CM CFOs expect to encounter a variety of workforce challenges over the coming month, including insufficient staffing in subsectors that provide essential goods and services (37% versus 19% across all sectors). At the same time, they are planning to furlough or layoff other workers due to lack of demand in certain subsectors, such as retail, travel, transportation and hospitality: 57% anticipate furloughs, versus 41% across all sectors. And 30% anticipate layoffs, in line with the 26% for all companies.
US industrial products (IP) companies are struggling on several fronts, including reduced demand, supply chain bottlenecks, production slowdowns (or even shutdowns), and workforce payroll and safety issues. The immediate consequences appear grim, with 81% of sector CFOs expecting decreases in revenue and/or profits. Meanwhile, IP companies are aggressively trying to preserve cash liquidity, with 87% taking cost-containment measures and 67% canceling or deferring investments.
The pervasive cost-cutting is not leaving workers unscathed.
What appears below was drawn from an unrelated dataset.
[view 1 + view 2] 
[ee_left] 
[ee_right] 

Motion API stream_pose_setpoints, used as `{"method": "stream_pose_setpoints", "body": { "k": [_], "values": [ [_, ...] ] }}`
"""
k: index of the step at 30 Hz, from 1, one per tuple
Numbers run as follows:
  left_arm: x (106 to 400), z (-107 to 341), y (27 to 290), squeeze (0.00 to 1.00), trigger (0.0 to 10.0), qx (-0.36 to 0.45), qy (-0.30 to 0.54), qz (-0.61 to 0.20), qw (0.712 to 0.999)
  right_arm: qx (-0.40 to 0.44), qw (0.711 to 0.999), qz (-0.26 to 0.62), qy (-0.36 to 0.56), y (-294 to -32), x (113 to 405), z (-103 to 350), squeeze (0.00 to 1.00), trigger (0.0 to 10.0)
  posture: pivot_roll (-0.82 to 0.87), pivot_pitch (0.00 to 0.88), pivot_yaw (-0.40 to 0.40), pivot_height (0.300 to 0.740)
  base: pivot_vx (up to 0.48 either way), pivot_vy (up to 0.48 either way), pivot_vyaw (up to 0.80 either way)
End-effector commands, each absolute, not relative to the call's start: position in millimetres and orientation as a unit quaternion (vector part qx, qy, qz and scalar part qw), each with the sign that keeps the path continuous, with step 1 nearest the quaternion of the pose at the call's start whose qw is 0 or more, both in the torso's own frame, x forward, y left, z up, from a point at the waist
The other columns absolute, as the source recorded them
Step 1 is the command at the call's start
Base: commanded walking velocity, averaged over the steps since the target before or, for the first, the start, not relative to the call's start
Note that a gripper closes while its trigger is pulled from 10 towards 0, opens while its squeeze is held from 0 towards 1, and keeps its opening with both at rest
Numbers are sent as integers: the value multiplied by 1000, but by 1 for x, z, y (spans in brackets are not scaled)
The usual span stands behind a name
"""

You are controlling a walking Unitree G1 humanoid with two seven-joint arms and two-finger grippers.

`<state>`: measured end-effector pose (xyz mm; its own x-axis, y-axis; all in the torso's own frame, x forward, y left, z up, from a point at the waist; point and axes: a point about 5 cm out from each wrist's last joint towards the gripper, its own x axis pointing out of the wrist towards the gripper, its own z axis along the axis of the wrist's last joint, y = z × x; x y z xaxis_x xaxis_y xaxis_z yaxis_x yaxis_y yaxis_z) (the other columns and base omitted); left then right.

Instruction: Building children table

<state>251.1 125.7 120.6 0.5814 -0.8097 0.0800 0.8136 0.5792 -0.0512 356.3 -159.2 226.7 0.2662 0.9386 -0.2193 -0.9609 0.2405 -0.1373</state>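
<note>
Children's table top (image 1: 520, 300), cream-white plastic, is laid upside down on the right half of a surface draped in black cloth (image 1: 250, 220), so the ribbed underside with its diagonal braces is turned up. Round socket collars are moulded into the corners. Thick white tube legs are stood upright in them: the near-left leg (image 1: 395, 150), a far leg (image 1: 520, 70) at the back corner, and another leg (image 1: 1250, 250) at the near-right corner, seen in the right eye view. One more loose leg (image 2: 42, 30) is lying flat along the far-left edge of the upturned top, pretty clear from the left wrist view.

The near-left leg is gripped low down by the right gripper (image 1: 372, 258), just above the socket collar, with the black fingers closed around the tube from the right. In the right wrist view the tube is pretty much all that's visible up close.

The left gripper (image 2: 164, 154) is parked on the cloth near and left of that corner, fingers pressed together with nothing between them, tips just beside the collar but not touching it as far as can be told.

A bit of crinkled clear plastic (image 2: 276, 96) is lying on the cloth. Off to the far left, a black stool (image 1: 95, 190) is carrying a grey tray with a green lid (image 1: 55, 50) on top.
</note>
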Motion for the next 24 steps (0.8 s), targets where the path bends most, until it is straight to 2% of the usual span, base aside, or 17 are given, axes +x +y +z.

In the next month, 59% of IP CFOs expect temporary furloughs (versus 41% across all sectors), and 36% expect layoffs (versus 26% for all sectors). When asked how long it would take for their businesses to return to business as usual if COVID-19 were to end today, 41% of IP execs predict it will take from three to 12 months.
Financial services braces for lower revenues, but keeps focus on investment
COVID-19’s economic effects, including low interest rates and strained financial markets, are starting to hit the bottom line of many financial institutions. Almost all (92%) of the FS CFOs surveyed now expect their revenues and/or profits to decline this year; higher than results across all industries (81%). But the FS industry seems to have an eye on the future: Only 55% are considering deferring or canceling planned investments as a result of this crisis, compared to 67% of all sectors.
Technology, media and telecommunications (TMT) companies are powering the shelter-in-place economy, as consumers seek information, entertainment and solace online, often while working or studying remotely. Regardless, TMT CFOs are exercising caution. They are more likely to be considering implementing cost-containment measures (93%) compared to 82% across all sectors.
TMT companies also intend to cut spending where the impact will matter less in the short term. R&D has always been front and center for TMT companies, as have worker protections. Of those that said they're considering deferring or canceling planned investments, more (36%) of TMT CFOs said they're considering deferring or canceling R&D than those in all sectors (27%). Their flexible, resilient business models are designed to pivot back when it's time to boost investment again.